One great feature of Livecode is that it allows a novice (amateur programmer) to learn how to make the software do something just when that user has decided that that something is worth doing. Kids learning to code may build a game of the their own invention or just make an interactive greeting card for a grandparent. They will learn how to code in order to achieve their own goals. That’s far more engaging than trying to memorize complex syntax just because that is what is taught in a computer class. As Hypercard showed, classes aren’t even necessary.
If RunRev gets the resources it needs, it will make Livecode available for free to every student and teacher. (In its day, teachers used Hypercard to build all manner of innovative educational programs.) Experience in Scotland, RunRev’s home, has shown that high school students taught to build software in Livecode are twice as likely to develop an interest in science, technology, math and engineering. Even history and art students will be drawn in by the ability to manipulate its graphical tools. Young children are using Livecode to build interactive maps.
There is no telling what the next generation of Hypercard enthusiasts might come up with. Of course, as was true in Hypercard’s time, lots of not very polished software will be created by amateurs. But we know from the web that enabling innovation and distributed publishing can also produce lots of great new things.
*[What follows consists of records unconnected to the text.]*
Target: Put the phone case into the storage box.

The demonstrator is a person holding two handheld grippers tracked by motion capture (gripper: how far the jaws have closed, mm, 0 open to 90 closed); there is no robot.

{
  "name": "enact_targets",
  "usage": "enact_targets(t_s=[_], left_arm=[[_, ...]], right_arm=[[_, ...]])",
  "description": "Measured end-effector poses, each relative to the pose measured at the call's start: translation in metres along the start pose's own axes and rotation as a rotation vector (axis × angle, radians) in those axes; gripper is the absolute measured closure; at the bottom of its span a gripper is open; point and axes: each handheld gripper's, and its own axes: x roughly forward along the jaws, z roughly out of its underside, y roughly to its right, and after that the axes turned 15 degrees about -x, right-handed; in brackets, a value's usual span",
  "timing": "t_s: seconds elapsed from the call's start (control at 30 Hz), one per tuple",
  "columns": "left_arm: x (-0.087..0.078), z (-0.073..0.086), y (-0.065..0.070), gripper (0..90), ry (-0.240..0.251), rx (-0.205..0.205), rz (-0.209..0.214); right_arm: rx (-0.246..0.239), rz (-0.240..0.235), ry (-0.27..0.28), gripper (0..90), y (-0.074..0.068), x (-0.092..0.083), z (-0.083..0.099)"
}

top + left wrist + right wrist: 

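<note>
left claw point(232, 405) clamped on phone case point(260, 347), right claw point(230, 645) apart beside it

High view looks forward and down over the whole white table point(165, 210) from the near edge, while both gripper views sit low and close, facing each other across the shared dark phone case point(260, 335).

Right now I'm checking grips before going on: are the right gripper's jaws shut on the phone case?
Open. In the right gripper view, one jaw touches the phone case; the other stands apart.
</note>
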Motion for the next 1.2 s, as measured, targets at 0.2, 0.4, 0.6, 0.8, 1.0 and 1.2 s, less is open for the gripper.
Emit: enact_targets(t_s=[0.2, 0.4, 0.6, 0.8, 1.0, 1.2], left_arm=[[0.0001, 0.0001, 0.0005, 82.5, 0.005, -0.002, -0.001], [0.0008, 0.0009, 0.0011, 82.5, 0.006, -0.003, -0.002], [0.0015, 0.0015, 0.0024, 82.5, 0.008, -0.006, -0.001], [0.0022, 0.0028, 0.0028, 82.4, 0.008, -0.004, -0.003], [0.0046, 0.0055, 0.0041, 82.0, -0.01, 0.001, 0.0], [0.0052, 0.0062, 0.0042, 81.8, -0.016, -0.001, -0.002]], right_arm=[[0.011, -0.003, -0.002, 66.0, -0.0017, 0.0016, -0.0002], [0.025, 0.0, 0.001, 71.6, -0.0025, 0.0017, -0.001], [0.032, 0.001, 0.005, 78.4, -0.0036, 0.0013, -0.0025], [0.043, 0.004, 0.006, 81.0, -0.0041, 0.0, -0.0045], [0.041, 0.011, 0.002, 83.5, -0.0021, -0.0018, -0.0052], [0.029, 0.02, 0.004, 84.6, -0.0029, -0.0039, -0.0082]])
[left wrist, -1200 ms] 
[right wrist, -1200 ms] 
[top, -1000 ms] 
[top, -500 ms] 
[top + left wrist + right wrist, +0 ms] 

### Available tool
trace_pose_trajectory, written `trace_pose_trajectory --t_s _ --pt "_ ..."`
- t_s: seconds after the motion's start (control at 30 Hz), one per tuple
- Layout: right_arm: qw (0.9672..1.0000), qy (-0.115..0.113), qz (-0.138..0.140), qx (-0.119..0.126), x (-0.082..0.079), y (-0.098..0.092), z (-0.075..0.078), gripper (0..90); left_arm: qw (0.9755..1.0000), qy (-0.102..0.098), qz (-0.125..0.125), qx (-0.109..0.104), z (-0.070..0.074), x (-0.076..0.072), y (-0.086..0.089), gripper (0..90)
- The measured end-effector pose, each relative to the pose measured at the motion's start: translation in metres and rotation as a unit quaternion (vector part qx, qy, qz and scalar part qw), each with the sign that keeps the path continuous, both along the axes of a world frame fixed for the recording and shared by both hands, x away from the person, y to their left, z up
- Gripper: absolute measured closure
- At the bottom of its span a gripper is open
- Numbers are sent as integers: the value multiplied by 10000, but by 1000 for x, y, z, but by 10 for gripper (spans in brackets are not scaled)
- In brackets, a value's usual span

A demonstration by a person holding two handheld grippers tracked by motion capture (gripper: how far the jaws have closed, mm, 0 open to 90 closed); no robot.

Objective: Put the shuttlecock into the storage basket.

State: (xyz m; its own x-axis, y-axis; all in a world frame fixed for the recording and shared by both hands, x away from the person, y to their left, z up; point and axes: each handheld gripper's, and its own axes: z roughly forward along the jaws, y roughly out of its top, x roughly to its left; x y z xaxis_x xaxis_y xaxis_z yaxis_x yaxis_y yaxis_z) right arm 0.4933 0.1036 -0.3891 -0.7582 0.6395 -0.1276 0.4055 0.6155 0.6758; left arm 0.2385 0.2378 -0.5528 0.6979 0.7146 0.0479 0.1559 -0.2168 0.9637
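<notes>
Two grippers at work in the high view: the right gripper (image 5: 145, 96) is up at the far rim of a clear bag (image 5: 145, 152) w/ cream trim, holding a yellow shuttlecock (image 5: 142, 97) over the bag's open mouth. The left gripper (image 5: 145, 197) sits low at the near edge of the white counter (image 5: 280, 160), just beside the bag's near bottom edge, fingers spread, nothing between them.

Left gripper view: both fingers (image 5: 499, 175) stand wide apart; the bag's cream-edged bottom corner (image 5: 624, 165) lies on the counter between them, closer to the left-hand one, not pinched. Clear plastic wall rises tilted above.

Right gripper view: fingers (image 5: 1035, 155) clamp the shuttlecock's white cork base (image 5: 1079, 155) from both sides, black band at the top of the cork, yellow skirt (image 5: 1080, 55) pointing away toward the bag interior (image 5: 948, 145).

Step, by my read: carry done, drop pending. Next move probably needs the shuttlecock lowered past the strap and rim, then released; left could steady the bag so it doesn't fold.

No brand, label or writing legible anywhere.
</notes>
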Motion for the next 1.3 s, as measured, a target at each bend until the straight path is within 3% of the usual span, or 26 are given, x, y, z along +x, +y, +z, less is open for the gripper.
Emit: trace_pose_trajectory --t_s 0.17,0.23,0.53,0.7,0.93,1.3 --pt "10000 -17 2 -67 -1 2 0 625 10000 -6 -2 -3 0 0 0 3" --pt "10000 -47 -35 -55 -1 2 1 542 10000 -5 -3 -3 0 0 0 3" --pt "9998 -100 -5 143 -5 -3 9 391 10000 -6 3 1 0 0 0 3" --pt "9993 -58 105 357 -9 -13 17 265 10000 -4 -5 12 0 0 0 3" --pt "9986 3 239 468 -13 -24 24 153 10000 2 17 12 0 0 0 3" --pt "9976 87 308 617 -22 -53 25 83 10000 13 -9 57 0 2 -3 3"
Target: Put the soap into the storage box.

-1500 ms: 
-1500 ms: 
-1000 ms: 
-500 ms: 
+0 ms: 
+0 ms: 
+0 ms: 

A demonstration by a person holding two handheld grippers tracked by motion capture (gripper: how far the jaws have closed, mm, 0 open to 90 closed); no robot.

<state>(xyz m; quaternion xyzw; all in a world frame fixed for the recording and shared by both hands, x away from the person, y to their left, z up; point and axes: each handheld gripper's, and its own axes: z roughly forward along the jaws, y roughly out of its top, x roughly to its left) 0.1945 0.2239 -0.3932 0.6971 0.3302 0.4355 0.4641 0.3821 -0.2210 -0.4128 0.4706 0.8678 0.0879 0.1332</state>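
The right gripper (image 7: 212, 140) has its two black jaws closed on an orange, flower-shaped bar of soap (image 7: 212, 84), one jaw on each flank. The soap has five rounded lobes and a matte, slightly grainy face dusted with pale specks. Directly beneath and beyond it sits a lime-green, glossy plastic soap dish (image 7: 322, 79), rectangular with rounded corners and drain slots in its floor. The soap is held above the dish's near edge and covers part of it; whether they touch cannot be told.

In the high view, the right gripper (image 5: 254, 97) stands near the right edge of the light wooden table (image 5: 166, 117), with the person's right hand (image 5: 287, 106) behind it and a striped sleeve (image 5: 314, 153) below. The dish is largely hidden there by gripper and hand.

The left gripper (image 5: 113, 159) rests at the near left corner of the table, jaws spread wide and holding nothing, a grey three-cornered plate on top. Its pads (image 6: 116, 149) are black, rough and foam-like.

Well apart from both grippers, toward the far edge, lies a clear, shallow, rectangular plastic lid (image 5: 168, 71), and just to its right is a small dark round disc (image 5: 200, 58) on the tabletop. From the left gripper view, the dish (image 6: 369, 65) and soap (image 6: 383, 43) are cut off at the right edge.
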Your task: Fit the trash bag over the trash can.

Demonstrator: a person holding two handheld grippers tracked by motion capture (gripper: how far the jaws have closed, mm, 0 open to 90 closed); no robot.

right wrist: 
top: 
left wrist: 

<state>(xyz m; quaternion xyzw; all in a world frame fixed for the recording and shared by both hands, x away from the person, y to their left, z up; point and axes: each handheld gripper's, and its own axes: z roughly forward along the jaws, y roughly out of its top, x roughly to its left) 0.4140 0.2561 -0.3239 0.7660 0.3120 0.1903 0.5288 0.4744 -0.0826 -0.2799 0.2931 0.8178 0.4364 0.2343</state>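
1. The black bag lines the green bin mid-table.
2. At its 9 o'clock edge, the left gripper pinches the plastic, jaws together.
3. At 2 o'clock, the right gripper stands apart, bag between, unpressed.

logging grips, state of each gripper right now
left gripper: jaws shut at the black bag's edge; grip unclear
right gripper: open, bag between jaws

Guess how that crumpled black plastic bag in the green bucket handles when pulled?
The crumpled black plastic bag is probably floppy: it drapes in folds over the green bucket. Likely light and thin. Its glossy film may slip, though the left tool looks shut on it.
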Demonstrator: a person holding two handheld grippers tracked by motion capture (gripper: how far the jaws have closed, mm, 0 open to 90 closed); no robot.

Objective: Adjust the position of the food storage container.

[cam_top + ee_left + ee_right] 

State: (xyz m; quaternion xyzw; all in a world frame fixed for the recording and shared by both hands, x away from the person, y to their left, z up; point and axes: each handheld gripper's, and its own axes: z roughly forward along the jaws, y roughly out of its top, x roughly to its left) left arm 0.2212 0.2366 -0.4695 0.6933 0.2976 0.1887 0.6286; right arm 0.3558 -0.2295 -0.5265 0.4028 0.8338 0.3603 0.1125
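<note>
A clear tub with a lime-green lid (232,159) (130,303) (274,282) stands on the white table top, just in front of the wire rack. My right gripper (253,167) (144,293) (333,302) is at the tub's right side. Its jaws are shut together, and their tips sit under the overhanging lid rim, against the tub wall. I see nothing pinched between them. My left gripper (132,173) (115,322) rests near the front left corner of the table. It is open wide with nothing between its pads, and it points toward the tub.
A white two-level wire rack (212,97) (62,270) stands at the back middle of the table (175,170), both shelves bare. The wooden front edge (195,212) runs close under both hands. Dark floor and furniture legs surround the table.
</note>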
After we got the printing press, it took a while for everyone to learn to read. And a bit longer for everyone to learn to write. We now understand how empowering those skills are, even for people who are not professional readers or writers. Writing software is a form of literacy no less needed by the entire population, even those who will never become professionals paid to code.
Educational games for our students ought to be built by teachers (and students!), not engineers. Expert systems dispensing legal advice ought to be built by lawyers, not engineers. Anyone who needs a little bit of interactivity to help achieve a personal goal ought to be able to build it on their own. Apps will become more innovative, substantive and valuable if they spring from the minds of people solving their own problems.
Livecode, in the hands of a skilled user, is as powerful as any other software out there. It has been used by NASA and by professional programmers who view it as their secret weapon. But it is also approachable by girls who hate math, by rank amateurs (like me) who write messy code but enjoy every minute of it, by anyone who speaks English and can use the built in dictionary. If the kickstarter project succeeds, an open source LiveCode may extended to reach people who speak other languages as well.
I was one of the early Mac users who found it exciting to learn how to “program” with Hypercard. (My first program involved teaching some graphical fish to learn how to school. What a kick when they swam around the shark!) I now use Livecode to build interactive games for my law students. Sure, my code is messy and, well, amateurish. But it works and helps my students study law.
My students all avidly use the internet and smart phones and iPads, but most don’t realize that even the math phobic among them really could learn how to code. They won’t become professional programmers. But they would understand technology in a deeper way, gain a tool that helps them solve their own problems, and have fun. It’s time we gave all students — and everyone else — a chance to become literate in this new way.
Everyone in the world can code. Let’s start now.